Hi,
I am running into performance issue when joining data frames created from avro
files using spark-avro library.
The data frames are created from 120K avro files and the total size is around
1.5 TB.
The two data frames are very huge with billions of records.
The join for these two DataFrames runs forever.
This process runs on a yarn cluster with 300 executors with 4 executor cores
and 8GB memory.
Any insights on this join will help. I have posted the explain plan below.
I notice a CartesianProduct in the Physical Plan. I am wondering if this is
causing the performance issue.
Below is the logical plan and the physical plan. ( Due to the confidential
nature, I am unable to post any of the column names or the file names here )

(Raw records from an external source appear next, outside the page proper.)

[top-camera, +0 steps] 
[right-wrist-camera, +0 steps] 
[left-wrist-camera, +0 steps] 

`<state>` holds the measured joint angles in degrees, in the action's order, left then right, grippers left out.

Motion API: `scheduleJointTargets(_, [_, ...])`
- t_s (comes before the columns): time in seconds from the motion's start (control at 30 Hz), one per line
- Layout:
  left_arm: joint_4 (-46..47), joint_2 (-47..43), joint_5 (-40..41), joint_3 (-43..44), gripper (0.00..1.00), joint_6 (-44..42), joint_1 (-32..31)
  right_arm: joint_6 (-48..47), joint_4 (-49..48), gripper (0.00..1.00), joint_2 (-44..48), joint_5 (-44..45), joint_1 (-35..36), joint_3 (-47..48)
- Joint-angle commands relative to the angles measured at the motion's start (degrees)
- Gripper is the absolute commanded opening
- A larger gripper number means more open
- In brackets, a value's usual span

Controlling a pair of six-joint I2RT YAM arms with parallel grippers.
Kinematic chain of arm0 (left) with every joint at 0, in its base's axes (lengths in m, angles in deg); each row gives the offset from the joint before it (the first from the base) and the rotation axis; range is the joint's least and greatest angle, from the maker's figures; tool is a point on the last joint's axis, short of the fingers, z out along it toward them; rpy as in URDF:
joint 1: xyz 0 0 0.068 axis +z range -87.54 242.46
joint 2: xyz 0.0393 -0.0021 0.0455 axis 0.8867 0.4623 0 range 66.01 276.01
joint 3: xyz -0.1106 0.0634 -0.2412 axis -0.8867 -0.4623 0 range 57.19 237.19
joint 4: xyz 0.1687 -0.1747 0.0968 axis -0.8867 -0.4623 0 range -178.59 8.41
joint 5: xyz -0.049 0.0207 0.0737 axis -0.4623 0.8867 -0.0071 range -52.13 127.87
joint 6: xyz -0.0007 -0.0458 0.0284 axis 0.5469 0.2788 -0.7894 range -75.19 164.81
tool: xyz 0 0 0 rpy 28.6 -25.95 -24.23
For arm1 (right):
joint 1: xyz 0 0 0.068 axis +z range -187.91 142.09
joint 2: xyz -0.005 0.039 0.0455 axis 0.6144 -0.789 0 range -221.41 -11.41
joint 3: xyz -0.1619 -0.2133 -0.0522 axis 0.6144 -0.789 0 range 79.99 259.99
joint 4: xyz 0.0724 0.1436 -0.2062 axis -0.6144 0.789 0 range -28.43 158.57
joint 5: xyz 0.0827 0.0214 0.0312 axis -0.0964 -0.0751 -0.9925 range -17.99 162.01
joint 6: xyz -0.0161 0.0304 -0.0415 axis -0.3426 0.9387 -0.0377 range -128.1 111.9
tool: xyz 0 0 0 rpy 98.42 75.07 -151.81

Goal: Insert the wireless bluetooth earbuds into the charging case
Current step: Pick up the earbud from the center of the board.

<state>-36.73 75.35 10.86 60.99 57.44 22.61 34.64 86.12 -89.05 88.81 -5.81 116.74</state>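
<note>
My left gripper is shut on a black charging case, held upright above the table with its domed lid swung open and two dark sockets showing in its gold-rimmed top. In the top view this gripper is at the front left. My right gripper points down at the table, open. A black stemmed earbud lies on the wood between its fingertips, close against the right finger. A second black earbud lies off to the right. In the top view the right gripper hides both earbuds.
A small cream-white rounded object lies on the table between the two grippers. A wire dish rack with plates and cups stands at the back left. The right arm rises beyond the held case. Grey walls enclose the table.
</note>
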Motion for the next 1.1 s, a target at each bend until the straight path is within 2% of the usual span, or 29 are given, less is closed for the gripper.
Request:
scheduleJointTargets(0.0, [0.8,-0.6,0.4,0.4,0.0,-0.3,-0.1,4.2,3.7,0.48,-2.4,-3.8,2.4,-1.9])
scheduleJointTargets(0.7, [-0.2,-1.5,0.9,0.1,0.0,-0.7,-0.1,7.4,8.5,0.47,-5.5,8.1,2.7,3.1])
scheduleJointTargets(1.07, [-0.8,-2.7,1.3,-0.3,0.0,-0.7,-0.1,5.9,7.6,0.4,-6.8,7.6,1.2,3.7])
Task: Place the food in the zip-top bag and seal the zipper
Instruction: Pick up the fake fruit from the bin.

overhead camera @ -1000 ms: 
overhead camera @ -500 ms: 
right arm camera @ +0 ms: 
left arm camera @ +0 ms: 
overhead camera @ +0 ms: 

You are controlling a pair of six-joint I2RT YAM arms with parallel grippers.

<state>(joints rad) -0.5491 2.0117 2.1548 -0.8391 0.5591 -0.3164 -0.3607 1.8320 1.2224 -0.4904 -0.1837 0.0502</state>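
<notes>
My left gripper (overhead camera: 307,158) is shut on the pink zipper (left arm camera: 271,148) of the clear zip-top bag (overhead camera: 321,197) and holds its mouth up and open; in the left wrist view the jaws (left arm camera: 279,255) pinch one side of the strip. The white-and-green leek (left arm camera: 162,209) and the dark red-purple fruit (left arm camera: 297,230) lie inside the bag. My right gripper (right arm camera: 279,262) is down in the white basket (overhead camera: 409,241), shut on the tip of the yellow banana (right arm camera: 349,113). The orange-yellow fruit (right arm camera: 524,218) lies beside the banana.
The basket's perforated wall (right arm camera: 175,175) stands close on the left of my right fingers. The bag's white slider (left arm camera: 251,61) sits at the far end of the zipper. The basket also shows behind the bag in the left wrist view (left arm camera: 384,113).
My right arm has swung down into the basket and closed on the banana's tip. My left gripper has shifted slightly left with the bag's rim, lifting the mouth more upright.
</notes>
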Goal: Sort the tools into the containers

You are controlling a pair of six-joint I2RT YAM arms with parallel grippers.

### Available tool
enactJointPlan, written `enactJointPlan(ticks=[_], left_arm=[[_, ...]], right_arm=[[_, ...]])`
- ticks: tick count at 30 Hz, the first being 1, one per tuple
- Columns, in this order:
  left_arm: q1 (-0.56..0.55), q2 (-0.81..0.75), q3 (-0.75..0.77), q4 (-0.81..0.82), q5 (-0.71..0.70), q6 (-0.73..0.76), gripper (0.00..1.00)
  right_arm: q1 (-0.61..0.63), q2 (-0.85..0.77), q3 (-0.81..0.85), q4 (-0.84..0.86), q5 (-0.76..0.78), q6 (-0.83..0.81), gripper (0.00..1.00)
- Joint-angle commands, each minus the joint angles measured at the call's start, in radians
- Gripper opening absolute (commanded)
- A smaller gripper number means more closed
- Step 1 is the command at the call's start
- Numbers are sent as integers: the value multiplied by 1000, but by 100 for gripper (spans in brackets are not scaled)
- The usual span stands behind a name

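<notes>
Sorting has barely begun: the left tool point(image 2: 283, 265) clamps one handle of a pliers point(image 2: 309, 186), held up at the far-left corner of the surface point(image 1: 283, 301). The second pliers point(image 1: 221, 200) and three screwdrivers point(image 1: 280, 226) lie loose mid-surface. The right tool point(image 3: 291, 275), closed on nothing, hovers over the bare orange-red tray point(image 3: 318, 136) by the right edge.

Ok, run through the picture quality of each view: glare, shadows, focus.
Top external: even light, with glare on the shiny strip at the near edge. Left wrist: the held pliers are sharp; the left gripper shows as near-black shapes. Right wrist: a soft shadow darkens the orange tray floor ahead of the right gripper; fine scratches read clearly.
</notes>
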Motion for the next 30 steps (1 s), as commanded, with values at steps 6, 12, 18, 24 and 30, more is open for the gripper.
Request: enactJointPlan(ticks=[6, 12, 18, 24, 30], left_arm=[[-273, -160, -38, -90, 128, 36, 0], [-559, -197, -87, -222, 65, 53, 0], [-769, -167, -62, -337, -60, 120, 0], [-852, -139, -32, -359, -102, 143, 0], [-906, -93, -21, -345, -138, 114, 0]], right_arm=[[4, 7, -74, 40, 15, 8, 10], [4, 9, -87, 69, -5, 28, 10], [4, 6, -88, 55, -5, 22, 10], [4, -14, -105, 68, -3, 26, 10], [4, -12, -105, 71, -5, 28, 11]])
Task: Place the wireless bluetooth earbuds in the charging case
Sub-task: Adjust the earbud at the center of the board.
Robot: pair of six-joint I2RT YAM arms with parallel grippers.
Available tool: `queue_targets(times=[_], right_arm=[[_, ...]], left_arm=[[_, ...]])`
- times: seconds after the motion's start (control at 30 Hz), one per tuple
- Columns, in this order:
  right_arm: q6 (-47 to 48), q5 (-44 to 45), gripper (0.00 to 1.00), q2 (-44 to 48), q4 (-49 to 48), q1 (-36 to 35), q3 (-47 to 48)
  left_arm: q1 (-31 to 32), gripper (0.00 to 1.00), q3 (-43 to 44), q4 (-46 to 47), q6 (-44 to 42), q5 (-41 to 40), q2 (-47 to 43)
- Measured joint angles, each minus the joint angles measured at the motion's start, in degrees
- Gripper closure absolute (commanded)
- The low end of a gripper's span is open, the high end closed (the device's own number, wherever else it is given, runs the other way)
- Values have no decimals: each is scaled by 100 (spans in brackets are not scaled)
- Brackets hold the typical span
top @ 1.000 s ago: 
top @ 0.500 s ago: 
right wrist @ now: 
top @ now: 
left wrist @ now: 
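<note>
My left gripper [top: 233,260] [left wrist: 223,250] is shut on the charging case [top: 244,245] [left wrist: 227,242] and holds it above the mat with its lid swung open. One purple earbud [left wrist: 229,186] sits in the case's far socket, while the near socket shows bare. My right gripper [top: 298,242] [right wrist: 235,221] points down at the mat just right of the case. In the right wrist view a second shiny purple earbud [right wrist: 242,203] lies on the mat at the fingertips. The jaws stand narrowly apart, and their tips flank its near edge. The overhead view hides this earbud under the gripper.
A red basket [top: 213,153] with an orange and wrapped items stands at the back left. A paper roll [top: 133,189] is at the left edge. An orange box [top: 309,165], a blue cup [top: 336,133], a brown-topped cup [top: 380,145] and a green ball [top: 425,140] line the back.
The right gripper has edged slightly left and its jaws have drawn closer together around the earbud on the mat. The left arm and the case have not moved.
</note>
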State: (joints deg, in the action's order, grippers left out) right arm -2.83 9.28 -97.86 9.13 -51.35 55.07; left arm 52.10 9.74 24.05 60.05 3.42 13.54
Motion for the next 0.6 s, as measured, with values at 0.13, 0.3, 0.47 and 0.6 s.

== Optimized Logical Plan ==
Limit 21
Join Inner, [ Join Conditions ]
Join Inner, [ Join Conditions ]
Project [ List of columns ]
Relation [ List of columns ] AvroRelation[ fileName1 ] -- Another large file
InMemoryRelation [List of columsn ], true, 10000, StorageLevel(true, true,
false, true, 1), (Repartition 1, false), None
Project [ List of Columns ]
Relation[ List of Columns] AvroRelation[ filename2 ] -- This is a very large
file
== Physical Plan ==
Limit 21
Filter (filter conditions)
CartesianProduct
Filter (more filter conditions)
CartesianProduct
Project (selecting a few columns and applying a UDF to one column)
Scan AvroRelation[avro file][ columns in Avro File ]
InMemoryColumnarTableScan [List of columns ], true, 10000,
StorageLevel(true, true, false, true, 1), (Repartition 1, false), None)
Project [ List of Columns ]
Scan AvroRelation[Avro File][List of Columns]
Code Generation: true
Thanks,
Prasad.